Archive for April 18, 2011


A while ago friends of my parents visited with their two sons Johannes and Lukas. Turned out that their mom, who totally dislikes science fiction and stuff like that, calls them Han and Luke. The look on her face, when she asked what was so funny about those nicknames totally MMD

Boys, remember when you must go use the bathroom late at night, turn on the lights first. Your sister that’s asleep on the toilet will not appreciate the fact that warm yellow liquid is all over her and her brand new PJs. #LFMF

Yesterday my hubby was having trouble getting our cat off our laptop computer, not wanting to “disturb” her by picking her up. Usually she’ll come when you call her, but this time she was completely ignoring him… Until he told her he’d buy her a cheeseburger if she moved off the computer. Then she hopped right off! Best part: when my hubby came in from work today, he had brought a cheeseburger for her, as promised. IMMD!

If it is cold enough outside that you can see your breath, people can also see your farts. #LFMF

Last night my cat walked all over my keyboard while I was typing. She somehow hit “Ctrl F” then “mmmmmmmmmmmmmmmmm”. I think she was looking for food. IMMD

Do not use your heating pad while you are sleepy, even if it’s on the lowest setting. You will fall asleep and wake up with second degree burns on your hip that leave a dime size scar. #LFMF

I have ALL leukemia and just started losing my hair. My little brother came home from school on friday with all of his friends. They had all shaved their heads. It made me cry, but at the same time IMMD.

When serving beets to your significant other for the first time you may want to explain to him that they dye EVERYTHING red. If you don’t, he will freak out and think he is dying after a trip to the bathroom the next day. #LFMF

This morning I saw a lady with a blanket in our parking lot so I went to investigate. She had just successfully captured a raccoon who had been hit by a car, and was taking it to a vet. People who are kind to wildlife definitely inspire me and IMMD!

If you’re going to spend New Year’s with people who regularly get up at 5 AM; don’t do it at thier house. They will crap out on you at 9 PM and you’ll be toasting in the New Year alone while they snooze on the couch. #LFMF

I sent my 5 year old niece flowers one day last summer because she is a middle child, like me, and I could tell that she needed something special just for her. For Christmas this year, she made me my very own, very secret membership card to the “Middle Girls Club” with a dried flower petal taped to the back. I will keep it forever and it will always MMD!

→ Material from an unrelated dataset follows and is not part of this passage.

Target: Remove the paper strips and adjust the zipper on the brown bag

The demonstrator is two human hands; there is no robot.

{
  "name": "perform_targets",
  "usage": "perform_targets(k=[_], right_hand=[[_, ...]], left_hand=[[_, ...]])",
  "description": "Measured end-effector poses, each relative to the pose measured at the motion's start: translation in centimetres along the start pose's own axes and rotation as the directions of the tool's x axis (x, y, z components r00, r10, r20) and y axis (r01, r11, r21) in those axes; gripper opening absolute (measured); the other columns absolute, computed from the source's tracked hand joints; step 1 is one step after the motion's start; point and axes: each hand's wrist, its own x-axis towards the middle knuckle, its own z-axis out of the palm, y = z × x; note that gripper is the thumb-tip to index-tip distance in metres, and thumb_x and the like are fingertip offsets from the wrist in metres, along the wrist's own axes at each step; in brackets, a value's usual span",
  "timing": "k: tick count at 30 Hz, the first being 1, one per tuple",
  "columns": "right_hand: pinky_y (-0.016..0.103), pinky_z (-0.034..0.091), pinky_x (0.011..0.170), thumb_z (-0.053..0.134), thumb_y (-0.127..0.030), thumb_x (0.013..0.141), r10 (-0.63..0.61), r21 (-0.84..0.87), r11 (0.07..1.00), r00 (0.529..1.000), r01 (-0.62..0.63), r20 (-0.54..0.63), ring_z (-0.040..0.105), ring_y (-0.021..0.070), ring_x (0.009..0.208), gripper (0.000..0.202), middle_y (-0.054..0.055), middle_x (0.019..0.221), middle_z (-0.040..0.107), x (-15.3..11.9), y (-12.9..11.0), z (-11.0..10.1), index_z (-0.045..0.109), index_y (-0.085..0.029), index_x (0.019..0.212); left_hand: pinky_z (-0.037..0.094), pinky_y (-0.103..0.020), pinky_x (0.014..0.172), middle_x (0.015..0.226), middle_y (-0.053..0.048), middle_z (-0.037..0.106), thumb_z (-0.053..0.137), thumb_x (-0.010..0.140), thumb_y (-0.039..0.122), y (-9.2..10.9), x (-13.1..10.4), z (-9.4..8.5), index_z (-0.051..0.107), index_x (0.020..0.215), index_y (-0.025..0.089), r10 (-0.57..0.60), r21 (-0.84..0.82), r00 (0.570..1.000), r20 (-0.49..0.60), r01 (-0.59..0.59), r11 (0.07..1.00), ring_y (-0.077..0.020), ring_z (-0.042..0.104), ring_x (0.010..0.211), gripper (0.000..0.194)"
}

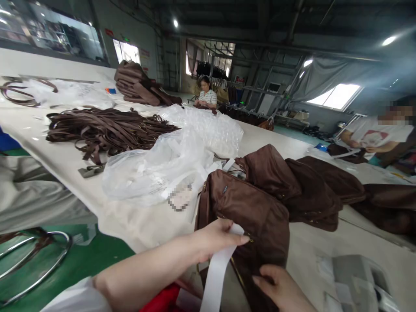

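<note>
My left hand (217,242) pinches a long white strip (218,277) between thumb and fingers. The strip hangs down in front of a brown zippered bag (247,203), which stands on the table. My right hand (279,288) is at the bag's lower right, with thumb and forefinger apart and nothing seen between them; its other fingers are hidden. A brass-coloured zipper edge (238,273) runs down the bag between my hands, beside a pale surface.
More brown bags (302,186) lie behind and to the right. Clear plastic bags (169,160) and a heap of brown straps (104,130) cover the left of the table (130,225). A grey device (360,277) sits at the lower right. Two people work farther off.
</note>
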Motion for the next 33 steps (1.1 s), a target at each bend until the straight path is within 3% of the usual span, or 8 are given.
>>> perform_targets(k=[3, 5, 8, 13, 16, 18, 25, 33], right_hand=[[0.020, 0.020, 0.044, 0.072, -0.055, 0.064, -0.032, 0.484, 0.871, 0.976, -0.078, 0.215, 0.028, 0.0063, 0.043, 0.038, -0.006, 0.050, 0.041, -1.1, -0.9, 1.1, 0.062, -0.018, 0.069], [0.019, 0.022, 0.043, 0.076, -0.051, 0.061, -0.049, 0.688, 0.719, 0.979, -0.104, 0.199, 0.029, 0.0059, 0.044, 0.038, -0.005, 0.055, 0.045, -1.6, -1.8, 1.4, 0.063, -0.018, 0.074], [0.020, 0.032, 0.045, 0.080, -0.043, 0.061, -0.092, 0.812, 0.583, 0.992, -0.016, 0.086, 0.039, 0.0084, 0.050, 0.031, 0.000, 0.065, 0.053, -1.7, -3.2, 1.5, 0.065, -0.019, 0.074], [0.020, 0.043, 0.053, 0.080, -0.029, 0.066, -0.094, 0.862, 0.480, 0.987, 0.162, -0.133, 0.050, 0.0093, 0.060, 0.017, 0.001, 0.080, 0.061, -0.7, -5.6, 1.8, 0.069, -0.020, 0.077], [0.019, 0.048, 0.055, 0.081, -0.027, 0.066, -0.037, 0.869, 0.451, 0.977, 0.204, -0.210, 0.056, 0.0086, 0.061, 0.017, 0.000, 0.082, 0.065, -0.1, -6.3, 2.2, 0.071, -0.022, 0.078], [0.018, 0.050, 0.056, 0.082, -0.027, 0.064, 0.004, 0.876, 0.429, 0.969, 0.220, -0.246, 0.058, 0.0085, 0.062, 0.018, -0.001, 0.082, 0.067, 0.1, -6.6, 2.6, 0.071, -0.022, 0.078], [0.018, 0.053, 0.056, 0.084, -0.027, 0.061, 0.020, 0.881, 0.418, 0.968, 0.220, -0.251, 0.063, 0.0099, 0.062, 0.022, 0.000, 0.081, 0.069, 0.3, -7.2, 3.4, 0.071, -0.020, 0.079], [0.023, 0.055, 0.064, 0.083, -0.029, 0.061, -0.056, 0.843, 0.476, 0.965, 0.252, -0.257, 0.066, 0.0137, 0.069, 0.021, 0.003, 0.086, 0.070, 0.3, -6.4, 3.8, 0.073, -0.021, 0.078]], left_hand=[[0.023, -0.018, 0.041, 0.055, 0.005, 0.051, 0.076, 0.060, 0.038, -0.6, 0.3, 0.1, 0.055, 0.071, 0.015, -0.061, -0.103, 0.997, -0.055, 0.055, 0.993, -0.0046, 0.037, 0.042, 0.033], [0.020, -0.019, 0.038, 0.052, 0.005, 0.049, 0.071, 0.060, 0.032, -1.0, 0.4, -0.2, 0.052, 0.065, 0.015, -0.091, -0.131, 0.995, -0.030, 0.086, 0.988, -0.0044, 0.035, 0.038, 0.027], [0.023, -0.018, 0.038, 0.051, 0.004, 0.048, 0.068, 0.058, 0.028, -0.7, -0.1, -0.9, 0.052, 0.063, 0.015, -0.127, -0.146, 0.992, -0.015, 0.123, 0.982, -0.0055, 0.039, 0.040, 0.021], [0.035, -0.017, 0.049, 0.063, 0.002, 0.058, 0.079, 0.059, 0.027, 2.9, -1.8, -3.8, 0.064, 0.076, 0.013, 0.011, 0.116, 0.996, 0.092, -0.022, 0.993, -0.0062, 0.048, 0.052, 0.027], [0.040, -0.019, 0.058, 0.067, 0.000, 0.063, 0.080, 0.063, 0.033, 5.2, -2.7, -5.4, 0.068, 0.072, 0.012, 0.108, 0.297, 0.977, 0.185, -0.161, 0.941, -0.0078, 0.052, 0.059, 0.025], [0.037, -0.019, 0.055, 0.065, 0.001, 0.062, 0.078, 0.066, 0.037, 5.7, -3.1, -5.9, 0.070, 0.073, 0.013, 0.093, 0.426, 0.963, 0.253, -0.197, 0.883, -0.0078, 0.049, 0.057, 0.026], [0.036, -0.016, 0.052, 0.064, 0.001, 0.060, 0.072, 0.072, 0.044, 3.5, -2.8, -5.5, 0.072, 0.079, 0.013, 0.050, 0.654, 0.934, 0.354, -0.286, 0.700, -0.0069, 0.047, 0.057, 0.032], [0.034, -0.016, 0.050, 0.062, 0.002, 0.058, 0.075, 0.067, 0.050, 2.8, -1.9, -5.5, 0.069, 0.078, 0.011, 0.029, 0.639, 0.927, 0.374, -0.280, 0.717, -0.0060, 0.045, 0.054, 0.041]])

If you see an attractive girl in a yellow dress it may not be a good idea to approach her by saying: “Pikachu! I choose you!” She may slap you. #LFMF

Today at work at a fast food restaurant I saw a father take a bite of his young daughter’s burger when she wasn’t looking. When she asked him where the rest of her burger was, he looked around, and said in a low voice “the hamburglar strikes again” IMMD

If your wife was complaining about standing on one of your young son’s lego blocks, do not tell her to ‘man up’. She will put lego blocks beside your bed that night and it will hurt in the morning. #LFMF

Today, I found a copy of a book that had been stolen from me when I was a kid in a secondhand bookshop. I opened it and saw, on the first page, in familiar scrawl, my own name. It had been a gift from my now- late Grandfather, and finding it MMD

If you need some moisturiser for a rash on your face, do not pick a random lotion from your wife’s endless collection without consulting her. You will pick the only lotion that includes selftanner and she will laugh at you. So will your colleagues. #LFMF

My husband likes to sneak up and scare me while I’m in the shower. Today I did it to him and he squealed and slapped the glass door like a sissy! My revenge totally MMD!

Mom: I love you with all my butt. I would say heart, but my butt is bigger.

Me and my boyfriend were standing in the kitchen waiting for the pizza to come out of the oven, he leaned down in front of the stove and said “COOOOOK”
he then turned to my 7 month pregnant belly and said it again, we both cracked up laughing and IMMD

Mom: All though mom doesn’t stand for Made of Money, or My own maid. Dad does stand for dumb as dirt.